By the time Cruikshank published his 1816 cartoon condemning the behaviour of the Prince Regent and his friends from the “Ton,” Harrison had left the Life Guards and found work in London as a baker. He saw first-hand the impact the price of bread had on the poor.
Harrison had fought under Wellington in the Peninsular Campaign and on his return to England in 1814 faced unemployment and hunger as a reward for his service. The disillusioned Harrison sought comradery and found it at The Marylebone Union Reading Society. This was based at school teacher Thomas Hazard’s house at 54 Queen Street (now Harrowby Street) close to Edgware Road. The society’s members paid a subscription of two pence a week and collectively purchased radical pamphlets and newspapers to read aloud and debate. The members of the society helped Harrison, and one even found him employment as a baker.
Among the company of the Reading Society, Harrison soon fell in with a group of radicals known as the Spencean Philanthropists. They despised the landed classes and sought a revolution that would abolish private property and divide land equally amongst the people.

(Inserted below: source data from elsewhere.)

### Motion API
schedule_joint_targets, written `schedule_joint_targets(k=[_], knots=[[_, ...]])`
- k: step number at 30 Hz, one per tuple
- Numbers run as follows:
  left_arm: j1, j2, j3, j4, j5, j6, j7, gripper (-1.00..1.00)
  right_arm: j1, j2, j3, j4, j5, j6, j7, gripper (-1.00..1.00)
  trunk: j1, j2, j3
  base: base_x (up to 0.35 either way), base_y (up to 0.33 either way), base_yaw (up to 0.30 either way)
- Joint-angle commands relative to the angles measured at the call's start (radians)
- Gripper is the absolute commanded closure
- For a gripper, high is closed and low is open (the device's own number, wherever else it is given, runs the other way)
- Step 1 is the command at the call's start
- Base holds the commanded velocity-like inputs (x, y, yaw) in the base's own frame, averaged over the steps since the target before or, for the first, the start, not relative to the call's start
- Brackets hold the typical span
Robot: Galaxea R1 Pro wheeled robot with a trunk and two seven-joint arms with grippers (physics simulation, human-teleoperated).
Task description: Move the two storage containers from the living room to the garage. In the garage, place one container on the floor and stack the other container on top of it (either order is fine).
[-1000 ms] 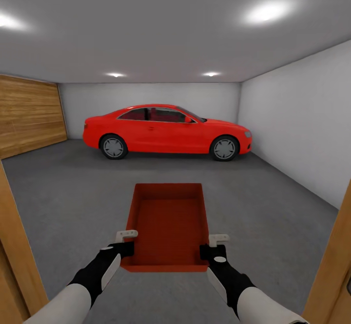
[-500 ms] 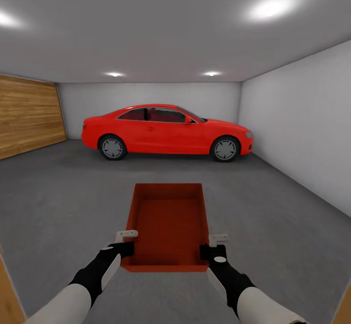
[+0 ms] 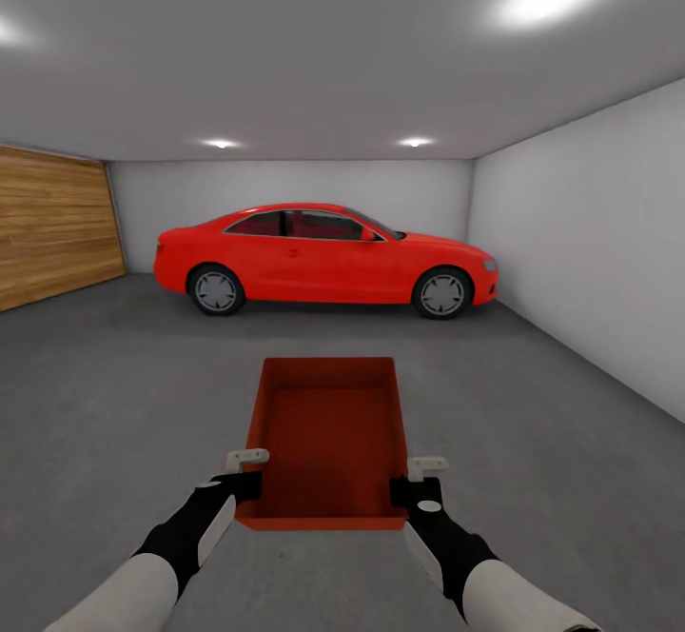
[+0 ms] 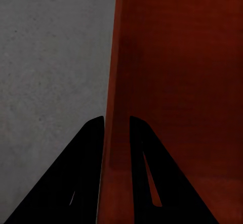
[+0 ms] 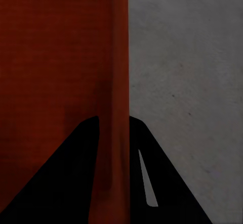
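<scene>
1. Storage container [image 3: 328,437]: red-orange, lidless, held level above the floor [image 3: 114,394] of the garage, in front of the robot.
2. Left gripper [image 4: 117,128]: fingers clamped across the container's left wall, one inside, one outside.
3. Right gripper [image 5: 114,125]: likewise clamped across the right wall.
4. Red car [image 3: 323,258] stands ahead, near the far wall.

Both arms stretched forward, level; left end effector [image 3: 249,473] and right end effector [image 3: 419,479] each clamped on a wall of the storage container [image 3: 328,437].
</scene>
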Motion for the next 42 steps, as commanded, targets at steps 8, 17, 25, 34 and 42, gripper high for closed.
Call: schedule_joint_targets(k=[8,17,25,34,42], knots=[[-0.001,0.004,0.026,-0.004,-0.016,-0.024,0.016,1.0,0.0,-0.001,0.013,0.001,-0.027,0.0,0.01,1.0,0.001,-0.001,-0.001,0.32,0.0,0.0],[-0.001,0.004,0.026,-0.004,-0.016,-0.023,0.016,1.0,0.0,-0.001,0.013,0.001,-0.027,0.006,0.01,1.0,0.001,-0.001,-0.001,0.32,0.0,0.0],[-0.001,0.004,0.026,-0.004,-0.016,-0.023,0.016,1.0,0.0,-0.001,0.013,0.001,-0.027,0.004,0.01,1.0,0.001,-0.001,-0.001,0.32,0.0,0.0],[-0.001,0.004,0.026,-0.004,-0.016,-0.023,0.016,1.0,0.0,-0.001,0.013,0.001,-0.027,0.004,0.01,1.0,0.001,-0.001,-0.001,0.32,0.0,0.0],[-0.001,0.004,0.026,-0.003,-0.016,-0.023,0.016,1.0,0.0,-0.001,0.013,0.001,-0.027,0.004,0.01,1.0,0.001,-0.001,-0.001,0.32,0.0,0.0]])
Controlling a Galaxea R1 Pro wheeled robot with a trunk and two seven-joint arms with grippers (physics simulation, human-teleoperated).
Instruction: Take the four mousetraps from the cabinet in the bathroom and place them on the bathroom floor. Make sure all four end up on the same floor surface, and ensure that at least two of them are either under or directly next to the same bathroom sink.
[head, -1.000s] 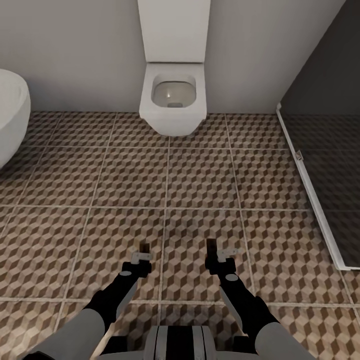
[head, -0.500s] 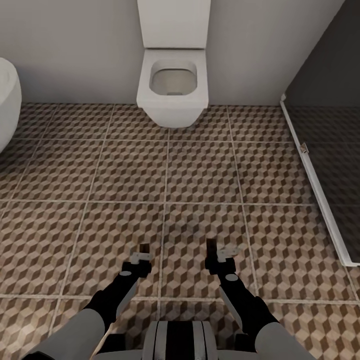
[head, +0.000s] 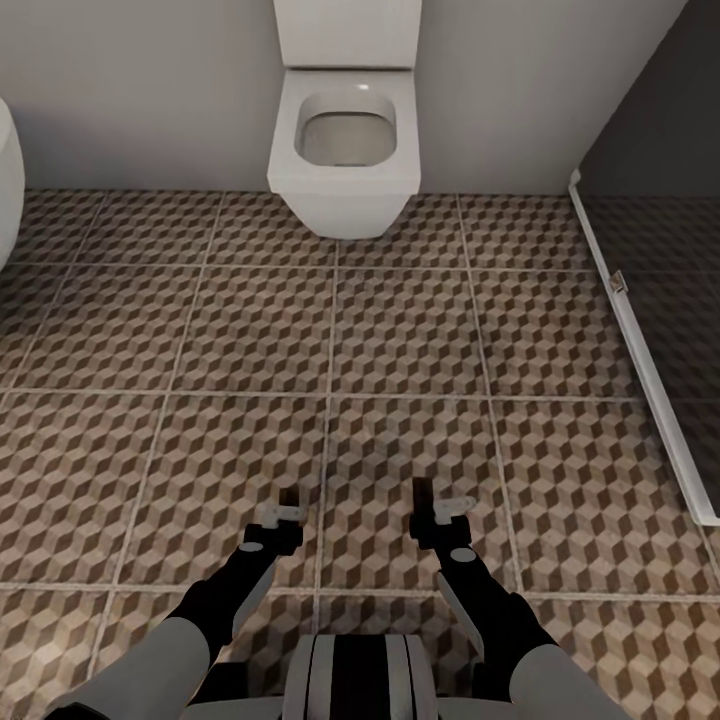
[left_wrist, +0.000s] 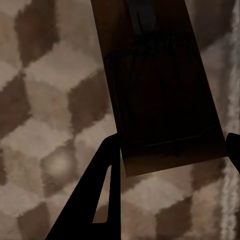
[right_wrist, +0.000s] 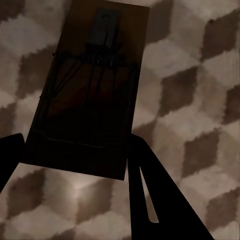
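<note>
- Straight ahead in the head view, a white boxy toilet (head: 345, 150) hangs off the grey wall, lid up, with the bathroom floor (head: 400, 330) and its cube-pattern tiles spreading out below it.
- Off to the right side there's a dark shower area behind a white frame rail (head: 645, 370), and a sliver of something white and rounded (head: 6, 190) at the far left edge.
- Both arms are held low and forward over the tiles. The left gripper (head: 288, 500) and right gripper (head: 425, 497) each have a small dark slab sticking out front, but from up here you can't really tell what those are.
- The wrist cams sort that out. The left wrist view has a mousetrap (left_wrist: 160, 100) pinched between the dark fingers (left_wrist: 100, 200), board in shadow, wire spring faintly showing, floor tiles behind it.
- The right wrist view is clearer: another mousetrap (right_wrist: 90, 95), with the black wire loop and a dull red patch mid-board visible, clamped between that gripper's fingers (right_wrist: 150, 200).
- So both traps are up in the air above the floor, one per claw, well apart from the toilet.
</note>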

After the Peterloo massacre in 1819, the Spenceans began plotting what would later be known as the Cato Street Conspiracy.
John Harrison was tasked with finding the group a suitable base from which they could launch their attack on Lord Liverpool’s government. Harrison came up with a stable at Cato Street, which was close to his former Life Guard barracks at King Street. The stable had been erected around 1803 as a gentleman’s stable and coach-house, and it stood in an unpaved lane of cottages for labourers.
In late 1819 the stable belonged to an Indian army officer, General Watson, whose agent let it to Harrison. The barn was perfect because it was in a secluded mews alley close to their intended target. This was Lord Harrowby’s house at 39, Grosvenor Square. Harrison had claimed he wanted to keep his horse and cart there. In truth, he was really looking for somewhere for himself and his friends to meet before they ventured forth in hope of changing the course of history.
As part of our Heritage project we worked with Rob Nutter and his team of volunteers from RH Viz. Using images from Westminster Archives Ashbridge collection and estate agents plans from Right Move (the site in Cato Street was put up for sale in February 1819). Rob was able to recreate the interior of the Cato Street Conspirators’ hideout as it would have looked on the night of February 23rd ,1820. The Cato Street premises is now a comfortable mews flat that was on sale for £1.4m in February 2020.As part of our Heritage project we wanted people to be able to step through its doors and experience its interior as John Harrison would have seen it in 1820. RH Viz has created both a short video and a 3D VR experience which we hope to engage the public with once the Covid 19 epidemic allows.